Tommy, here is a link to my Photobucket page with a bunch of pictures of tools that I use at the model car desk. Hope they help and give you some ideas on what you may like to have handy.

Mo

http://s28.photobucket.com/albums/c215/moparmanpettyfan/Model car tools/#!cpZZ1QQtppZZ16


----------



## Tommy_Boy

71 Charger 500 said:


> Tommy, here is a link to my Photobucket page with a bunch of pictures of tools that I use at the model car desk. Hope they help and give you some ideas on what you may like to have handy.
> 
> Mo
> 
> http://s28.photobucket.com/albums/c215/moparmanpettyfan/Model car tools/#!cpZZ1QQtppZZ16


That's a pretty extensive collection you have there! I don't think I need 1/3 of that stuff though....lol

What kind of models do you build?


----------



## harristotle

superduty455 said:


> Everyone's given you some great starting advice.
> We all build differently so make sure you know there is no right or wrong way to build. First and foremost, build for yourself you'll get so much more enjoyment out of it.
> Always ask your question no matter how dumb you think it may be, many others can learn from them more than you know.
> As was said, all manufactures have great kits and a few bad ones. Revell is great. They have a huge variety to suit most peoples wants. I'm more of an exotic car builder and foreign subjects in general. If I want a great muscle car I love what Revell offers. Round 2 (amt/MPC) has really come along with the nostalgic part. It's been great to pick up kits you'd never had a chance to own before.
> My preference on part painting is off the sprue, trimmed, sanded, primed, sanded and painted.
> To hold my bodies I have two Tamiya paint stands. These work great and are adjustable to the body you may be painting at the time.
> Here's one of my bodies on the stand:
> 
> 
> 
> 
> 
> 
> 
> 
> It also comes with another stand for parts painting with clips. Fantastic tool.
> Your side cutter should work, but if you get time and money look for a sprue cutter since it is designed for cutting parts off the tree's safely and mostly damage free.
> In the end remember it's a hobby and should be fun. If you get frustrated set it down and leave it for a few days. Come back to it fresh, it seems to help.
> Have fun!
> Chris


Never seen those... I need one!!! lol


----------



## 71 Charger 500

Tommy_Boy said:


> That's a pretty extensive collection you have there! I don't think I need 1/3 of that stuff though....lol
> 
> What kind of models do you build?


That is a collection of stuff that I have used over the last 20 years. Takes a while to build all of that up, lol.
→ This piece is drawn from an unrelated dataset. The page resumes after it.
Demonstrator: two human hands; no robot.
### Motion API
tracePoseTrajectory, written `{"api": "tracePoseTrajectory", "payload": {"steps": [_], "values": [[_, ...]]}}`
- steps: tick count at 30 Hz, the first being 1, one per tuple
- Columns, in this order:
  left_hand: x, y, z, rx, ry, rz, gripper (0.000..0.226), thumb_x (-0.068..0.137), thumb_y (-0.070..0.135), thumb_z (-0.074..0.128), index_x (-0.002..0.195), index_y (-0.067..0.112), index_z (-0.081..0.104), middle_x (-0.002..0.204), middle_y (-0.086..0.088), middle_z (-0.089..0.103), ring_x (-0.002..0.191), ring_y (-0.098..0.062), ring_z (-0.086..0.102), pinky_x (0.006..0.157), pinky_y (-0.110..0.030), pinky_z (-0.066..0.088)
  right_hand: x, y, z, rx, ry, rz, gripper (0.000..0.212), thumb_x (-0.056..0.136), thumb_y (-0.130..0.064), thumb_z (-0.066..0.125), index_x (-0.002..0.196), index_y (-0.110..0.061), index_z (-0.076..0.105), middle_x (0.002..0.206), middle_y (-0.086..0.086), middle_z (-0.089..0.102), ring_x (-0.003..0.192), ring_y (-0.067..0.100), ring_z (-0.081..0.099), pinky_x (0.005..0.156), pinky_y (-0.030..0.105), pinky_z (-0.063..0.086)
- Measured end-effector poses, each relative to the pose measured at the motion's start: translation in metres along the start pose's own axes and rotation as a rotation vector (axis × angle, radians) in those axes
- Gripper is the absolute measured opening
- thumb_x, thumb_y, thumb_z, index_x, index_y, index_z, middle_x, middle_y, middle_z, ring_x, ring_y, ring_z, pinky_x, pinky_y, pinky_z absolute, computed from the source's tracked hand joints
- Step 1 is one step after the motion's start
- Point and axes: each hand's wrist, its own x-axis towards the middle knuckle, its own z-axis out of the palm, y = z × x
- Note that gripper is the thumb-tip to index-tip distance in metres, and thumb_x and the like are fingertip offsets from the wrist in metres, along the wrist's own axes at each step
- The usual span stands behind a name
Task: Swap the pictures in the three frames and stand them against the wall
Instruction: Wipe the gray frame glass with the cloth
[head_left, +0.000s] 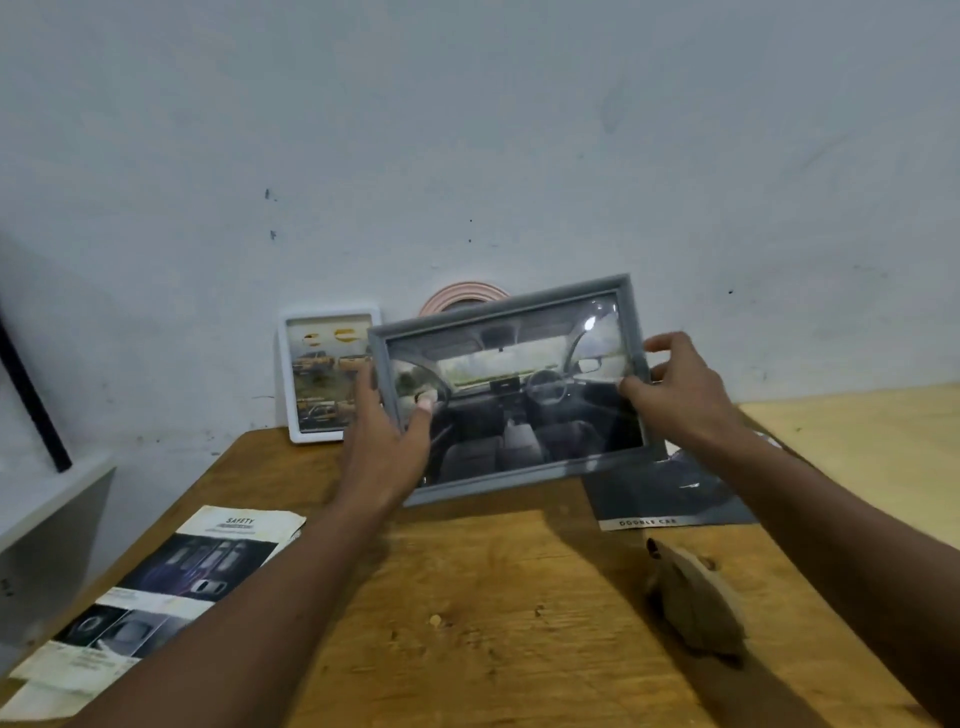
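A grey frame (514, 384) with a car-interior picture is held up, tilted, above the back of the wooden table (493, 597). My left hand (387, 441) grips its left edge, thumb on the glass. My right hand (685, 395) pinches its right edge. Against the wall behind stands a white frame (324, 379) with pictures of yellow trucks. A round pink frame (465, 299) is mostly hidden behind the grey one. A dark car picture (670, 499) lies flat under the grey frame's right corner.
A safety brochure (171, 587) lies on the table's left part. A cardboard stand piece (696, 597) lies at the front right. A lighter wooden surface (857, 441) adjoins on the right. A grey object (47, 540) and a black bar (31, 395) stand at the left.
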Motion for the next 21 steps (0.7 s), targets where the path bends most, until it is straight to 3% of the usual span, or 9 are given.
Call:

I build alot of different stuff. Mopars mostly I guess and usually as factory stocks. I build a lot of short track racers, some drag cars, a few older NASCAR things, Harley's, what ever happens to strike my fancy I guess.


----------



## 440 dakota

you would be surprised how much useful stuff you can find arround the house stuff like Mo showed,Qtips,toothpicks,rubber bands,clothes pins,wash out and save some empty plastic food containers,old peice of wood for cutting on,your mom's or girlfriend's nail file boards,etc etc spend the money on good brushes and take care of them and plenty of no 11 blades


----------



## scottnkat

71 Charger 500 said:


> Tommy, here is a link to my Photobucket page with a bunch of pictures of tools that I use at the model car desk. Hope they help and give you some ideas on what you may like to have handy.
> 
> Mo
> 
> http://s28.photobucket.com/albums/c215/moparmanpettyfan/Model car tools/#!cpZZ1QQtppZZ16


Mo, the Skid Row and .38 Special music is definitely a necessity!!!!


----------



## scottnkat

harristotle said:


> Never seen those... I need one!!! lol


I've seen those and they look great, but haven't been able to afford one yet - I just use a bent wire coat hanger, but someday I'll get one of those


----------



## scottnkat

440 dakota said:


> you would be surprised how much useful stuff you can find arround the house stuff like Mo showed,Qtips,toothpicks,rubber bands,clothes pins,wash out and save some empty plastic food containers,old peice of wood for cutting on,your mom's or girlfriend's nail file boards,etc etc spend the money on good brushes and take care of them and plenty of no 11 blades


Oh yeah - all those household things (and more) come in handy.


----------



## 71 Charger 500

scottnkat said:


> Mo, the Skid Row and .38 Special music is definitely a necessity!!!!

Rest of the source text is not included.